• [Task statement]:
Go through the data below and return each line where the string "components" appears.

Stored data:

####

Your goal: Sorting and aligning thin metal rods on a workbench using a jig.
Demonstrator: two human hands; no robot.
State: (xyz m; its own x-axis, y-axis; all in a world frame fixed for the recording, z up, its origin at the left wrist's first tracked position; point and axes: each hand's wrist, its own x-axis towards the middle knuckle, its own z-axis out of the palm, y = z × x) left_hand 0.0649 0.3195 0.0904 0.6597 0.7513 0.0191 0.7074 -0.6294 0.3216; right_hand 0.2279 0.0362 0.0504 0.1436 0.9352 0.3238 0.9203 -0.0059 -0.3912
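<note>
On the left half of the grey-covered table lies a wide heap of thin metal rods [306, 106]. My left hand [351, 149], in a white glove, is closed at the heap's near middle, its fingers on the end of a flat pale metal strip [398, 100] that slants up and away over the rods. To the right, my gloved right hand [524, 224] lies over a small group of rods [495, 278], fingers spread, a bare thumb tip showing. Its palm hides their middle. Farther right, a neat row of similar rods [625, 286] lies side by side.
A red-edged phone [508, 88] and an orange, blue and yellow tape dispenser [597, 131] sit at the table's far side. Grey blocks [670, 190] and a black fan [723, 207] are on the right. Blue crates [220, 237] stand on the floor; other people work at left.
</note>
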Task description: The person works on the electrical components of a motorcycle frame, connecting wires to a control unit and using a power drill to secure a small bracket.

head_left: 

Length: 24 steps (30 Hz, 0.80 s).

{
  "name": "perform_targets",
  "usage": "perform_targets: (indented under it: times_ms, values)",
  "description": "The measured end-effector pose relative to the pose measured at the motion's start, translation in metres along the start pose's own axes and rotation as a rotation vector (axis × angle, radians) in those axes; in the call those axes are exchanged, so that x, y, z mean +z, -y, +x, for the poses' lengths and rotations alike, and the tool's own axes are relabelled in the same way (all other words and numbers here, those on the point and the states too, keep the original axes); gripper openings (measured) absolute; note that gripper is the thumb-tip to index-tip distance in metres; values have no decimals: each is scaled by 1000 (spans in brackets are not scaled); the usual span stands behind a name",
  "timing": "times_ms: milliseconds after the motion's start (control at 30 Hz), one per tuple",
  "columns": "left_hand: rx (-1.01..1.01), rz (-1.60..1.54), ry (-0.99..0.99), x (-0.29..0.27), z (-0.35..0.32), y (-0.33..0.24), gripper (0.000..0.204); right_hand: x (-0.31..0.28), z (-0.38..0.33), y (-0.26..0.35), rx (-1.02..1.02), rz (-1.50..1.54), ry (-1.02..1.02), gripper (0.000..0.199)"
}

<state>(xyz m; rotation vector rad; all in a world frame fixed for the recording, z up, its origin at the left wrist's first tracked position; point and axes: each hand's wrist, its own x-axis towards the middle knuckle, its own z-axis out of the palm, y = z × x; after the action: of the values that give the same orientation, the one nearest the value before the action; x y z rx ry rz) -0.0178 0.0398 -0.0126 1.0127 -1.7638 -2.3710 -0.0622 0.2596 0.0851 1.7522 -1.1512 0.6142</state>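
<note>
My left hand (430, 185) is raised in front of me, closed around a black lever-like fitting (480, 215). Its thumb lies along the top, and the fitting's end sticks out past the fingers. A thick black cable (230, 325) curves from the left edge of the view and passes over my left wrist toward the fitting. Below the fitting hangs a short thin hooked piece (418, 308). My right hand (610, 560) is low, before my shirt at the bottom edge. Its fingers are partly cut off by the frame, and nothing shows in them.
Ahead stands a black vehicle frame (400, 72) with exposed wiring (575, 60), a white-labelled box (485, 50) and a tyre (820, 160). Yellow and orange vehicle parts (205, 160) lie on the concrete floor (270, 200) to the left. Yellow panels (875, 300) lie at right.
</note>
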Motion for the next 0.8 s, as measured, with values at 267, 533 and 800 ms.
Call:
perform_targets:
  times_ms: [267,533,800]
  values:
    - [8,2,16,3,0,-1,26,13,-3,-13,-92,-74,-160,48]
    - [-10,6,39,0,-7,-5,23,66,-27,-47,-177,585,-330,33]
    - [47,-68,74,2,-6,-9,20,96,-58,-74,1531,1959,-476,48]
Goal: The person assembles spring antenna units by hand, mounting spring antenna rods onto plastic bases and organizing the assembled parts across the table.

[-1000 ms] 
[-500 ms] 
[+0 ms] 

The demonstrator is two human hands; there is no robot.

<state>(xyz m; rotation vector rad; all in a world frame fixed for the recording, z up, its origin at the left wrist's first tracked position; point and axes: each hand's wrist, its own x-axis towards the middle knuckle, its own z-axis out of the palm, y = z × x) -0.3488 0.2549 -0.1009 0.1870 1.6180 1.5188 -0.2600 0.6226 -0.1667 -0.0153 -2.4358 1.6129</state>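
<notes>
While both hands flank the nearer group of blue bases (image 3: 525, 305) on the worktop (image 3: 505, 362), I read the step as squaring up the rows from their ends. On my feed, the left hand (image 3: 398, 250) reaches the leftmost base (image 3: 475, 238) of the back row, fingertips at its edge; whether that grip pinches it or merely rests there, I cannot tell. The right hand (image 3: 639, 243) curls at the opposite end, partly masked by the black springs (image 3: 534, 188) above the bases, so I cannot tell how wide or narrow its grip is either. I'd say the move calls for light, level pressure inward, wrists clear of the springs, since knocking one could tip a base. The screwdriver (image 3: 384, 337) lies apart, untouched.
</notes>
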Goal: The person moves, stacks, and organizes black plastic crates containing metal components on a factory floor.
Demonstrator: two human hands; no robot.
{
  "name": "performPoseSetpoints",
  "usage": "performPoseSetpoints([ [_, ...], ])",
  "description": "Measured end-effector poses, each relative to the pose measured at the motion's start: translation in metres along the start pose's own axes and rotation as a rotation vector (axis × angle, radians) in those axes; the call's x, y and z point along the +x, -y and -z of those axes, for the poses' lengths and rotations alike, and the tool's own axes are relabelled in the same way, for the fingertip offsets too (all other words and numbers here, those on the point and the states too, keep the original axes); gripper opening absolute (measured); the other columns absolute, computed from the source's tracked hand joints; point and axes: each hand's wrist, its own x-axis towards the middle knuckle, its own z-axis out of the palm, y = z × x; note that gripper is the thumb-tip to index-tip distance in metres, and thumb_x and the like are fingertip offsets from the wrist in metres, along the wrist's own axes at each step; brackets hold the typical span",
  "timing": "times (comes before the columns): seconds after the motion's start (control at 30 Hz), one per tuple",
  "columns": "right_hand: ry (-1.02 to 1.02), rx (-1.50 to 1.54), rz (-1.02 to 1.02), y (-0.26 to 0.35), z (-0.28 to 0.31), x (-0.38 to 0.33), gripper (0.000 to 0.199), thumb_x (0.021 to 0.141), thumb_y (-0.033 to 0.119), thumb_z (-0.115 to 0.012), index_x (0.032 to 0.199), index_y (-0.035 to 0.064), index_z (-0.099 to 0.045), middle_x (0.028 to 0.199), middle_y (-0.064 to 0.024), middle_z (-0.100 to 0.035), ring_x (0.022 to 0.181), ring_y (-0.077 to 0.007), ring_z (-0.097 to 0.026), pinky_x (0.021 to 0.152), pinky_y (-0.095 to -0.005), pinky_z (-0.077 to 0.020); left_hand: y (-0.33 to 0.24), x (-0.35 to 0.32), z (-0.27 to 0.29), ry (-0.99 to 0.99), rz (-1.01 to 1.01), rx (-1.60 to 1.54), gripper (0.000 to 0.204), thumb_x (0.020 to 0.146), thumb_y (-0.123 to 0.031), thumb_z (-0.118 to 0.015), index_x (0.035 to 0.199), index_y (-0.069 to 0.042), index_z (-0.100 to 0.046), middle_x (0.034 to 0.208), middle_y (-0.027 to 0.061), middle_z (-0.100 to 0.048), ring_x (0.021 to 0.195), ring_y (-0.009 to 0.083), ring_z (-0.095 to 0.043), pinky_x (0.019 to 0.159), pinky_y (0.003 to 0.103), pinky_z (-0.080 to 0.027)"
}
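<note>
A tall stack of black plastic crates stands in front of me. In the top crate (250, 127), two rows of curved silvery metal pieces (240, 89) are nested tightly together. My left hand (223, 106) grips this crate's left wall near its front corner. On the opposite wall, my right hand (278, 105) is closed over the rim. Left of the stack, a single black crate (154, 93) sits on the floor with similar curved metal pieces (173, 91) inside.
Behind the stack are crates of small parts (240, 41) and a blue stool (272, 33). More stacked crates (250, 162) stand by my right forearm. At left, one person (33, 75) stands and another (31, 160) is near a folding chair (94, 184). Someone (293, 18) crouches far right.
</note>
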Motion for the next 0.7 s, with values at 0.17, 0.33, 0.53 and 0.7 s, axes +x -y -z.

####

• [Exercise answer]:
Task description: The person works on the electrical components of a motorcycle frame, connecting wires to a control unit and using a power drill to secure a small bracket.
Goal: The person moves, stacks, and organizes black plastic crates containing metal components on a factory floor.

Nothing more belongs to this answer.